Vor anderthalb Jahren kam Tammam nach Deutschland, um zu studieren. Zurzeit besucht er ein Studienkolleg. Seine erste Adventszeit in Deutschland (2016)  war stressig, weil er im Januar umziehen musste. „Dieses Jahr habe ich Weihnachten mehr erlebt und mitgemacht als letztes Jahr“, berichtet Tammam.

Der Syrer und seine MitbewohnerInnen haben zusammen einen Adventskranz gekauft und einen Adventskalender gebastelt. So durften sie im Wechsel alle vier Tage eine Kleinigkeit auspacken.

In der Adventszeit verbringen die Menschen mehr Zeit miteinander

Tammam hat das Gefühl, in der Adventszeit haben die WG-Mitbewohner zueinander gefunden. „Wir haben mehr Zeit miteinander verbracht und das hat unsere Beziehung gestärkt“, stellt er fest. Außerdem ist er begeistert von den vielen Kerzen und der Gemütlichkeit im Dezember. „Ich finde der Monat ist besonders!“, sagt er zu den Nordstadtbloggern.

Sirine verbringt das erste Mal die Weihnachtszeit in Deutschland. Auch ihre WG hat einen Adventskranz.
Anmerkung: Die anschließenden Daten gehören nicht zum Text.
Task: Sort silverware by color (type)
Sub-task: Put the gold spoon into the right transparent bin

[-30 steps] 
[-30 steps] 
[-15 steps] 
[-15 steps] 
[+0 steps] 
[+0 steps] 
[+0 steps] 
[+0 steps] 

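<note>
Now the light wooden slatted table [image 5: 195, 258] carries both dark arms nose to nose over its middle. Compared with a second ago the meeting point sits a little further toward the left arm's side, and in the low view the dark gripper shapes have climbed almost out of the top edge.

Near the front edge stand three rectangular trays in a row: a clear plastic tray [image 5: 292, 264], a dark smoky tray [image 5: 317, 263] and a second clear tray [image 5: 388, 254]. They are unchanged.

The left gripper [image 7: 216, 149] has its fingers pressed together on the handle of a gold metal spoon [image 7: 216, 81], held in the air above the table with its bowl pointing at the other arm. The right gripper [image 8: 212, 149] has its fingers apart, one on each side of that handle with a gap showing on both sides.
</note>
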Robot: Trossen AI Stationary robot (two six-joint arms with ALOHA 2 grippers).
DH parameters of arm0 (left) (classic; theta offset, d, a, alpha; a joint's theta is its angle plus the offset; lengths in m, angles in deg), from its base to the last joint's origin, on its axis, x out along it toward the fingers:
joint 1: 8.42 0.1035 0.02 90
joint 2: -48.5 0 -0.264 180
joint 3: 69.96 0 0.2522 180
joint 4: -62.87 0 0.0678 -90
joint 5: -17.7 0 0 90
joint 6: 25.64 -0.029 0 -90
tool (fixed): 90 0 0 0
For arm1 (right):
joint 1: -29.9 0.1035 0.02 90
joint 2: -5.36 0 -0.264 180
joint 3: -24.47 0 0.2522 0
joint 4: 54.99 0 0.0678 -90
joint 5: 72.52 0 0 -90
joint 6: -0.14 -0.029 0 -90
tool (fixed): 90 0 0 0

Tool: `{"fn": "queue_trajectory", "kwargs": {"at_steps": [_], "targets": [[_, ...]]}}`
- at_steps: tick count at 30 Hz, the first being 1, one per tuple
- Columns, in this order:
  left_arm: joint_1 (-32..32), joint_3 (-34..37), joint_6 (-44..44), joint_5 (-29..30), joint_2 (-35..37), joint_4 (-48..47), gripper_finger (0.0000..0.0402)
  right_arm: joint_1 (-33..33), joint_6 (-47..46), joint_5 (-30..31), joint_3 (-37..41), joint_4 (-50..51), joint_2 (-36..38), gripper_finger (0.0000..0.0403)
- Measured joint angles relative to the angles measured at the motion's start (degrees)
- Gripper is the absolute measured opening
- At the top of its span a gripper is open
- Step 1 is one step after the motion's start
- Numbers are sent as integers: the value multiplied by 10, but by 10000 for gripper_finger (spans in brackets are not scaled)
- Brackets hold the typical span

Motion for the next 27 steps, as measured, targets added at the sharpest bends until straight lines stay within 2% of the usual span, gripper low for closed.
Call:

Die Weihnachtszeit und die deutschen Bräuche machen sie neugierig. „Ich frage oft meine Mitbewohner, warum macht ihr das?“

Außerdem findet Sirine: „In der Weihnachtszeit verhalten sich Deutsche plötzlich wie Tunesier. Die Familie wird ihnen besonders wichtig. Alle nehmen sich frei, um nach Hause zu fahren.“ Deswegen vermisse sie in der Weihnachtszeit ihre eigene Familie besonders.

Sirine und Tammam bleiben auch in den Weihnachtsferien in Dortmund

Auch Tammam kannte Weihnachten schon aus Syrien. Dort ist der 25. Dezember sogar ein Feiertag
Auch Tammam kannte Weihnachten schon aus Syrien. Dort ist der 25. Dezember sogar ein Feiertag

Ihre Eltern und Geschwister in Tunesien sieht Sirine in den Ferien nicht. Sie muss sich um einen Studienplatz bewerben und bleibt deswegen in Dortmund „Da bleibt keine Zeit, um nach Hause zu fliegen“, erklärt sie.
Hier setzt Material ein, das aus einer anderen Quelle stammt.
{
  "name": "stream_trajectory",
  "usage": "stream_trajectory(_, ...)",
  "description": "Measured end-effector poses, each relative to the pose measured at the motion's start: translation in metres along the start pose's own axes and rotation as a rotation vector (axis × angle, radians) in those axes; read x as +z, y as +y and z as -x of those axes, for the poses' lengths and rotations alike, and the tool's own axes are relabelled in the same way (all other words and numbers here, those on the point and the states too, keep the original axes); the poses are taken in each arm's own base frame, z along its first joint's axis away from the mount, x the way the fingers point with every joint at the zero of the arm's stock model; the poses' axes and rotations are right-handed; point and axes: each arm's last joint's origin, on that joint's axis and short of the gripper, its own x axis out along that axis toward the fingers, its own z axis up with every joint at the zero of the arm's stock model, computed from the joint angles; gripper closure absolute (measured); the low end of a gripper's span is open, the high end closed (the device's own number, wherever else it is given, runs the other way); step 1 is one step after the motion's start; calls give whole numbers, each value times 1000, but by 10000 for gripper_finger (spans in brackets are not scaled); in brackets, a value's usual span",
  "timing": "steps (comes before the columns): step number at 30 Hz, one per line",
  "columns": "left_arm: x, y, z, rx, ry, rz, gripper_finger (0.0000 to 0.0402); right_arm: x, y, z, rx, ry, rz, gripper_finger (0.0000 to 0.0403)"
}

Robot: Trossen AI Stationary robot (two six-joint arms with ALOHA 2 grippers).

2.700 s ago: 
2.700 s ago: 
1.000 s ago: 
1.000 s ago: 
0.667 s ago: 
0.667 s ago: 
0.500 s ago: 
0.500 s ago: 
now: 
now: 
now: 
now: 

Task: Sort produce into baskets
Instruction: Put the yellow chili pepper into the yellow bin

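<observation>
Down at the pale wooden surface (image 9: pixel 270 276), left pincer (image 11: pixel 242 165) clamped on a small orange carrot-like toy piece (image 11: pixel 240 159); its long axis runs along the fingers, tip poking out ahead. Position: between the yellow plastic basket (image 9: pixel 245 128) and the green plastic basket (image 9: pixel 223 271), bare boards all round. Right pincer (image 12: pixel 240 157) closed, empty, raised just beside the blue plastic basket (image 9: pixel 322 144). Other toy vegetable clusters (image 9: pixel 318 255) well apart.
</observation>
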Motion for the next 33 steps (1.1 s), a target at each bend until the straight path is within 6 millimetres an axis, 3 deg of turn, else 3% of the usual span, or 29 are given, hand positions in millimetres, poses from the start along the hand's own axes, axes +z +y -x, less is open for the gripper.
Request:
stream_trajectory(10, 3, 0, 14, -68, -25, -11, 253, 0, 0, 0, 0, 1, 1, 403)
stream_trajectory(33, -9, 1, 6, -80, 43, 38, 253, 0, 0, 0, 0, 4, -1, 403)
Allerdings verbringt die Tunesierin den 24. Dezember nicht ganz alleine. Sie feiert mit ihrem Onkel und seiner Familie in Aachen. Ihr Onkel hat eine Christin geheiratet, „Weihnachten wird dort groß gefeiert“, erzählt sie.

Auch Tammam bleibt über die Weihnachtstage in Dortmund. Im Moment leben seine Eltern in Saudi-Arabien. „Für nur zwei Wochen Aufenthalt waren die Flüge zu teuer“, sagt er. Nun ist er alleine in seiner WG. Der 20-jährige sagt: „Natürlich ist es traurig, wenn alle zu ihren Familien fahren und ich nicht. Aber ich freue mich für meine Freunde und wünsche ihnen ein frohes Fest!“.

Außerdem sei für ihn der 24. Dezember ein normaler Tag, weil er Moslem ist. Und Sirine freut sich schon auf kommenden Februar. Dann möchte sie ihre Familie in Tunesien besuchen und ihr Weihnachtsdekoration aus Deutschland mitbringen.